● **YOUR TASK**: Every line from the beginning of the records below up to the one holding "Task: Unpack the" should be quoted exactly; leave out the rest.

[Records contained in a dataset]
□ □ □ □ □ □ □
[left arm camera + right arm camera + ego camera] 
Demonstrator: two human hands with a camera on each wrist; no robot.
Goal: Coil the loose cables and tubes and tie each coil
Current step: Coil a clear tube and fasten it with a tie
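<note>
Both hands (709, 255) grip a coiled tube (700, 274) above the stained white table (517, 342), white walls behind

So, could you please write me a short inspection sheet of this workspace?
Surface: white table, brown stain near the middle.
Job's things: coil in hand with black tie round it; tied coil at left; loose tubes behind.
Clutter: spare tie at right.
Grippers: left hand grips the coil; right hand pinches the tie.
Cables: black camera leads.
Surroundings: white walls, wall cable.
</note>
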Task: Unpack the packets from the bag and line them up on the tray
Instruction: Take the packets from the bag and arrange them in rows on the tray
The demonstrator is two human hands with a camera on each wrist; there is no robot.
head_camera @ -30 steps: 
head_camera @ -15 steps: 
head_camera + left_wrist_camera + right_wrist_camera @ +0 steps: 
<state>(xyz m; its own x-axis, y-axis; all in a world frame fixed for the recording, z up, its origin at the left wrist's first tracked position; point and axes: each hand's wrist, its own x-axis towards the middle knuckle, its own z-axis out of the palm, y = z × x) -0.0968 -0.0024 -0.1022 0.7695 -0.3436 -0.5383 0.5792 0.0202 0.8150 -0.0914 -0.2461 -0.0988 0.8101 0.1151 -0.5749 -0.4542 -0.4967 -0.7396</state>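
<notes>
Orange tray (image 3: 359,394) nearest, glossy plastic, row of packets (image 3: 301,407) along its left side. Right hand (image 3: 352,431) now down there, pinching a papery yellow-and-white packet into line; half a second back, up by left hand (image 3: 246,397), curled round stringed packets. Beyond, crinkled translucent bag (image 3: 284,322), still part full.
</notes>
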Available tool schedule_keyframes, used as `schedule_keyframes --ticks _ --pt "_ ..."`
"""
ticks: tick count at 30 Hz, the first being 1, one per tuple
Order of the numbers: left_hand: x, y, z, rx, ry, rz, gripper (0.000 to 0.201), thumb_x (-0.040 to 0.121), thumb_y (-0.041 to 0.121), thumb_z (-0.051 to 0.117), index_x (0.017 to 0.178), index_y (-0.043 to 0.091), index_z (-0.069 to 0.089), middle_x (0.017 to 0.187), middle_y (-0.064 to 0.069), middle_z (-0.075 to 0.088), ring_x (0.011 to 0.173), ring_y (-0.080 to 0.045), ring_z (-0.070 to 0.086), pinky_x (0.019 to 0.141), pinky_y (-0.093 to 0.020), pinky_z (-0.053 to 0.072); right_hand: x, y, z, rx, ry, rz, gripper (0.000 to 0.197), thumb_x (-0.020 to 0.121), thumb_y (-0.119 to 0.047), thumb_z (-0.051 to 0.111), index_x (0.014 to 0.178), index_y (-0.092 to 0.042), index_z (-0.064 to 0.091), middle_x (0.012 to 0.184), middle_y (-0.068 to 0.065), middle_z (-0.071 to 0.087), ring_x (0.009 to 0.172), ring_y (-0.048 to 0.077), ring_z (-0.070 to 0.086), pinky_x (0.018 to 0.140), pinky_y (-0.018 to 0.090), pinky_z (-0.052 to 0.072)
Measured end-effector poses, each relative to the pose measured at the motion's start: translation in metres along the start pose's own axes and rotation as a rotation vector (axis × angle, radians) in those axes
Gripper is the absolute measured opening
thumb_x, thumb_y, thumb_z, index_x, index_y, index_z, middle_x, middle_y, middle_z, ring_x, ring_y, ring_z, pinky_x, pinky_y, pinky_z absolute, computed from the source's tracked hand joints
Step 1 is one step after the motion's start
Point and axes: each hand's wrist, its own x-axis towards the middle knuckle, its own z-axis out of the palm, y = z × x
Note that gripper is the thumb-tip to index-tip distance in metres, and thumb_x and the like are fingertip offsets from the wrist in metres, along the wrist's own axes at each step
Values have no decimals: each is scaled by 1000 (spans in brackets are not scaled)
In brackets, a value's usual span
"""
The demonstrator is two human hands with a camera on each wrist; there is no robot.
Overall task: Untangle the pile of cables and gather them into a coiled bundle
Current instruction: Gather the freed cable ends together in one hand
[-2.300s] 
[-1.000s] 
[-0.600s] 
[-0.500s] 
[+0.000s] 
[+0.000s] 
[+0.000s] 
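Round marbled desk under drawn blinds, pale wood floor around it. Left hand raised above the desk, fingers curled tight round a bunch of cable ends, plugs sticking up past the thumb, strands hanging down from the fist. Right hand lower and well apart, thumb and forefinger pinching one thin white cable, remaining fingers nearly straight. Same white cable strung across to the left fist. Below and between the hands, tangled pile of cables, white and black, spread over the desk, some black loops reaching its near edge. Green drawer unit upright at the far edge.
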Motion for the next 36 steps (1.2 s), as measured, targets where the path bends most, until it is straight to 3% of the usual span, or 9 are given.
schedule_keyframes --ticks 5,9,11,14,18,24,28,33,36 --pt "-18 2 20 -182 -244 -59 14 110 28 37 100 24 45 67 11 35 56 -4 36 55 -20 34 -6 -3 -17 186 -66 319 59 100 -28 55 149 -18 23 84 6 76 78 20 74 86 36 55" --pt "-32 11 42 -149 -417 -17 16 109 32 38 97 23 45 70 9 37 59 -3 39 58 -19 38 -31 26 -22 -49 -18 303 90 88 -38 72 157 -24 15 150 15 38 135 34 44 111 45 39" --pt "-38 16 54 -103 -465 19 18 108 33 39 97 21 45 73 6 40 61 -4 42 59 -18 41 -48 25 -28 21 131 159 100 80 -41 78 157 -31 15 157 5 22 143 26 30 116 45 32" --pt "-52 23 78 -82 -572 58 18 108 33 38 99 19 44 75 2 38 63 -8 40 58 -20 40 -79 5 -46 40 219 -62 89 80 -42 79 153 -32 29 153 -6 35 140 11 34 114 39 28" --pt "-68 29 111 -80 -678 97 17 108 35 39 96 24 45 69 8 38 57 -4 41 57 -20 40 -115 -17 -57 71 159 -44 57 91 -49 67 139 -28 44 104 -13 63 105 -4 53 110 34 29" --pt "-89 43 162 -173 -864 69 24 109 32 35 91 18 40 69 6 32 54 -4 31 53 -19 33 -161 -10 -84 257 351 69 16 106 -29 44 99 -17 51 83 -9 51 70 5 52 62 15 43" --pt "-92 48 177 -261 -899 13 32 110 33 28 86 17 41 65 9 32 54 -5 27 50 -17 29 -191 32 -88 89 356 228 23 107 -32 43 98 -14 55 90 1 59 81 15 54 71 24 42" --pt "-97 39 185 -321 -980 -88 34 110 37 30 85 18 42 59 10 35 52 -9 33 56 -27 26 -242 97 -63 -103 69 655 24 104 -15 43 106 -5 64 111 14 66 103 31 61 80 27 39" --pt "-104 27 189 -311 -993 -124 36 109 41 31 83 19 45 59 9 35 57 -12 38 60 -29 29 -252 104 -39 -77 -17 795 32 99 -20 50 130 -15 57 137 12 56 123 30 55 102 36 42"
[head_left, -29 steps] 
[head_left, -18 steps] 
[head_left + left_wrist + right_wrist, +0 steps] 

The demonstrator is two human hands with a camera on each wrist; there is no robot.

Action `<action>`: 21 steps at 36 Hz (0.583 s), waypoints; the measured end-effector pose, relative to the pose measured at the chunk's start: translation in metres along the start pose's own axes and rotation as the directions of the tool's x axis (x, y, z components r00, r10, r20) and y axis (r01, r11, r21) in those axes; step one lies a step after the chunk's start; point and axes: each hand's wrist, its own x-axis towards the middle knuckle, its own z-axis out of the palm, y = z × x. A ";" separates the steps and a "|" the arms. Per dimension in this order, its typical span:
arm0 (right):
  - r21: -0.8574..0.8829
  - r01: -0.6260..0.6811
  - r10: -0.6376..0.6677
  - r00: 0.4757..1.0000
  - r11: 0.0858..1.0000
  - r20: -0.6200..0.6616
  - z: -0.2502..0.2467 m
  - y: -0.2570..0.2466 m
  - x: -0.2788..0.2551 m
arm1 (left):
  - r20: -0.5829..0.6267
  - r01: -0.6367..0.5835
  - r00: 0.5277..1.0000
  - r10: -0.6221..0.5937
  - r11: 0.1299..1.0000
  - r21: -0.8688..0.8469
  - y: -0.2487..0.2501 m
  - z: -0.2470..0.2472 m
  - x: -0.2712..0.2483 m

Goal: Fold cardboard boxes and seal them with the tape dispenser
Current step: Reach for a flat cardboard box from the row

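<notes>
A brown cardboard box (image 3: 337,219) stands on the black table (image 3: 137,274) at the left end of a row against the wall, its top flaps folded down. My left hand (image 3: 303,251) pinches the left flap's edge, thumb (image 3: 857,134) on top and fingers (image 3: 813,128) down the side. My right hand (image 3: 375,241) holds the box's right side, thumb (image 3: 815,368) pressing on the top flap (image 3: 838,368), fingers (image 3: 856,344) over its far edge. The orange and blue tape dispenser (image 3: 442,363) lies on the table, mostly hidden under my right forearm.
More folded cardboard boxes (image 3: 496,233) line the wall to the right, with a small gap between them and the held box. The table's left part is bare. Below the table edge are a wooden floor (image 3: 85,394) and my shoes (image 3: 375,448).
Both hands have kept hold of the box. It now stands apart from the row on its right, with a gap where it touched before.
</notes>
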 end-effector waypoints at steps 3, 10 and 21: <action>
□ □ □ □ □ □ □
● **ANSWER SPACE**:
[left arm camera + right arm camera + ego camera] 
Demonstrator: two human hands with a camera on each wrist; no robot.
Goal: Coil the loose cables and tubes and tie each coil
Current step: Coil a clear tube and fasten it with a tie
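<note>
Both hands (709, 255) grip a coiled tube (700, 274) above the stained white table (517, 342), white walls behind

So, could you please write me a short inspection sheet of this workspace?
Surface: white table, brown stain near the middle.
Job's things: coil in hand with black tie round it; tied coil at left; loose tubes behind.
Clutter: spare tie at right.
Grippers: left hand grips the coil; right hand pinches the tie.
Cables: black camera leads.
Surroundings: white walls, wall cable.
</note>
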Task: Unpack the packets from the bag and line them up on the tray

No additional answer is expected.